こうして、地球は巨大な磁石になります。(2018年3月時点の予測例)

尚、対流現象を実際に見ることはできませんが、スーパーコンピューターでシミュレーションした結果、外核は、薄いシート状の対流構造をしていることが判ってきました。

チバニアンで見られる地磁気の反転が起きる理由

チバニアンでは、泥の中に含まれている磁鉄鉱という鉱物が堆積した時の磁場を保っている特性を利用して磁場を測定し、トータル57メートルにおよぶ地磁気の反転層を確認しています。

地球の歴史上は、地磁気の反転は360万年間に少なくとも11回は反転したものと考えられていますが、地磁気の反転がどのようにして起きるのかは、地磁気の発生のメカニズムが判っていないのと同様です(判っていません)。
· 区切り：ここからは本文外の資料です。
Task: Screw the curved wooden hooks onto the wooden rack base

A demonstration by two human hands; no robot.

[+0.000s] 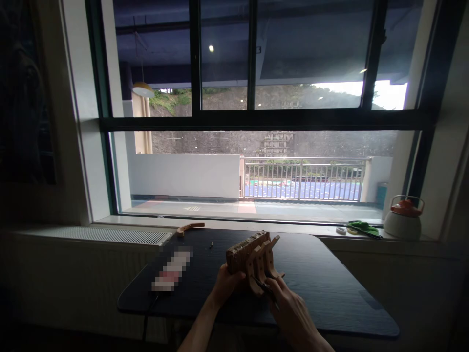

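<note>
Above the dark table I see a brown block with a rough, ribbed side (246, 248), tilted up to the right. Several curved wooden pieces (261, 264) with small dark holes stand along its right side. My left hand (226, 288) is closed on the block's lower left end, thumb toward the wood. In my right hand (287, 303) is a thin dark tool (266, 289), its tip at the nearest curved piece. The tool's exact kind is too dark to make out. My right fingers hide part of the wooden pieces' lower ends.
A loose curved wooden piece (190, 228) lies at the table's far left edge. Small dark bits, perhaps screws (211, 245), lie nearby. A blurred-out flat item (172, 271) is at the left. On the sill are tape rolls (341, 230), a green cloth (363, 228) and a kettle (402, 222).
</note>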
但し、推測では、何かの刺激で外核に流れる対流の一部が逆流した時に、それが影響して外核全体の逆流につながり、地磁気が反転したものと考えられています。

まとめ

地球が大きな磁石になって地磁気を持っている理由は、明確にはなっていませんが、研究者たちの予測では、地球内部の液体の金属層(外核)が対流するため、地磁気が生じていると考えられています。

地球の磁場は、生物発生に大きな影響を与えているという学説もあります。さらなる研究の進展が期待されます。